Leishmaniasis is a group of diseases caused by a flagellated protozoan belonging to different species of the genus Leishmania, causing infections of the skin (cutaneous Leishmaniasis), mucous membranes (mucocutaneous Leishmaniasis) and internal organs (visceral Leishmaniasis)1 . This disease is present in 88 countries worldwide, mainly in South and Central America, Africa, Asia and Southern Europe 2. In Honduras, this infection is endemic3, and by 2022, 1,565 new cases of cutaneous Leishmaniasis were reported4 . The treatment of choice for all forms of this disease has been meglumine antimoniate, known commercially as Glucantime® (AMG), which is distributed for intravenous (IV) administration and produces adverse effects such as fever, nausea, vomiting, abdominal pain and nephrotoxicity.

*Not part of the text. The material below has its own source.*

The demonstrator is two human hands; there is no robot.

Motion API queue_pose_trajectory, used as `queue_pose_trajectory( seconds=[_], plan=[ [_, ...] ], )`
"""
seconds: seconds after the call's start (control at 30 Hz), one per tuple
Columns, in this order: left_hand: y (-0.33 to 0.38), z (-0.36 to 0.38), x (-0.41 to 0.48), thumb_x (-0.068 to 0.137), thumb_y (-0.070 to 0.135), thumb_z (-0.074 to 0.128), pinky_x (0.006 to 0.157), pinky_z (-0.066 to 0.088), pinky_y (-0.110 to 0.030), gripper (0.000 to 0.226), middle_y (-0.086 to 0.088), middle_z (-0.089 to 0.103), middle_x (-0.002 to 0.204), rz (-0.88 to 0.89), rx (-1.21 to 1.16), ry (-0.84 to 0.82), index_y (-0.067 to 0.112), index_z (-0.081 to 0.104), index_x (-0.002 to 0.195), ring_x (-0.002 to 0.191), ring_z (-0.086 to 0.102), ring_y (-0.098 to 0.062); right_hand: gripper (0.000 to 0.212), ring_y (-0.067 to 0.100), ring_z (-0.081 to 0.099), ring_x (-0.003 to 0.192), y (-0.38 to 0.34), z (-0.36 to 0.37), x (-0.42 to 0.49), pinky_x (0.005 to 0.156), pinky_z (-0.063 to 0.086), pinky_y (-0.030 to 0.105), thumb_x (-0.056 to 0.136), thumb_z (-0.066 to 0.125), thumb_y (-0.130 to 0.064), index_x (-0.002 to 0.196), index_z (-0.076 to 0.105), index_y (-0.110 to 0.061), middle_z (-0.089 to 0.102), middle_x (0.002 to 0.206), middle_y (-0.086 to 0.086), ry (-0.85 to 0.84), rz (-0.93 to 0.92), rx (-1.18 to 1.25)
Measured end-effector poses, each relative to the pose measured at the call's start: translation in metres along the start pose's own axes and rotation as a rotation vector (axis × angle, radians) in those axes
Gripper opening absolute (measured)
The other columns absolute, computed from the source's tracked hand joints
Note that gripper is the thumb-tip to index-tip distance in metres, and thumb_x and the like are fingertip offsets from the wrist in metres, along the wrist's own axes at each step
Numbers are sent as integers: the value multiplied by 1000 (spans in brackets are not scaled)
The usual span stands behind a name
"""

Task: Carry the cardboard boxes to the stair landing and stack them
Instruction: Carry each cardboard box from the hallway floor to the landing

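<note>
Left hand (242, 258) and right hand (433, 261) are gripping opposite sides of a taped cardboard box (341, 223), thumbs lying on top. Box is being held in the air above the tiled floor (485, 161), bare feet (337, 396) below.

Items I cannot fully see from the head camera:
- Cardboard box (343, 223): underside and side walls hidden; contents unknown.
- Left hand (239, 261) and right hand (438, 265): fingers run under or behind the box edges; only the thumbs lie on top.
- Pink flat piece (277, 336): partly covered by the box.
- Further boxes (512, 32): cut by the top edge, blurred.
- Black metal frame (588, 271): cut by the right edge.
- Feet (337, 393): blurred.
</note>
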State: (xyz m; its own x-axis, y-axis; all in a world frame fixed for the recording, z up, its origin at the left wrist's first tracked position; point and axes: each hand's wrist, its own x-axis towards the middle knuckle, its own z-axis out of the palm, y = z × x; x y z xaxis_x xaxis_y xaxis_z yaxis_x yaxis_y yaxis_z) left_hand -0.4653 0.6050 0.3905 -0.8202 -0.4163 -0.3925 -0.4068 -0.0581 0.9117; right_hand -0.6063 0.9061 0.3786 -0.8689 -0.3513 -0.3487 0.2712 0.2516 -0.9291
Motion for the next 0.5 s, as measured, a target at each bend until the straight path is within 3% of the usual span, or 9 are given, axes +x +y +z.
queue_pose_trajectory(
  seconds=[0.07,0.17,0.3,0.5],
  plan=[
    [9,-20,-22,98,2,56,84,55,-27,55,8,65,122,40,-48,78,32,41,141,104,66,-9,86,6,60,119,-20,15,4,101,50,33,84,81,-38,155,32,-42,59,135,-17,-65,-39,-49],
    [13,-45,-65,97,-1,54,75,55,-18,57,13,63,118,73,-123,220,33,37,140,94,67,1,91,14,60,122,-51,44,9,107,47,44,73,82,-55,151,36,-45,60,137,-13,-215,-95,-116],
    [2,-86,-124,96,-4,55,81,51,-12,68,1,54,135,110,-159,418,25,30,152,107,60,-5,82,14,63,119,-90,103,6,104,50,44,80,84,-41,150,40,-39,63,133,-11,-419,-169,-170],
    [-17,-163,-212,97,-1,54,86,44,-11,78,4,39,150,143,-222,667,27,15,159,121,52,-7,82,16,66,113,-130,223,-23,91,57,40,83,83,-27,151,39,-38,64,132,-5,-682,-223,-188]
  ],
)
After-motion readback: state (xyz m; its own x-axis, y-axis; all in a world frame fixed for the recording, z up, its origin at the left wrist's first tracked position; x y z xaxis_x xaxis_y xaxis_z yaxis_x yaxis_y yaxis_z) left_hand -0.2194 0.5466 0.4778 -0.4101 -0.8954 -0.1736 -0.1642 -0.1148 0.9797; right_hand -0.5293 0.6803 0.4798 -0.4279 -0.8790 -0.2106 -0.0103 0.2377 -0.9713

In some cases, it may be necessary to adjust the dosage of the drug or discontinue treatment if side effects are severe5 . Another therapeutic option for the treatment of cutaneous Leishmaniasis is Amphotericin B deoxycholate (AMB), which, like AMG, is administered by IV but produces immediate adverse effects such as fever, chills, nausea, vomiting, headache, anaphylactic shock, arrhythmias and liver failure6 . Although lipid formulations of AMB have been developed to reduce the toxic effects of the molecule and improve its effectiveness (liposomal, lipid complex, colloidal suspension), these presentations are expensive and make it impossible for patients to purchase this treatment. Likewise, there are less risky alternatives such as intralesional application with AMG and thermotherapy7 . However, despite the efforts to research and develop new treatments, no topical treatment for cutaneous Leishmaniasis has been marketed. Topical treatments offer several advantages, including localized action, reduced systemic side effects, convenience of use and rapid absorption, making them a practical option for treating various medical and dermatological conditions. In this regard, we propose the development of a potential product that can be easily and rapidly prepared in a magistral formulation as a therapeutic alternative to Cutaneous Leishmaniasis.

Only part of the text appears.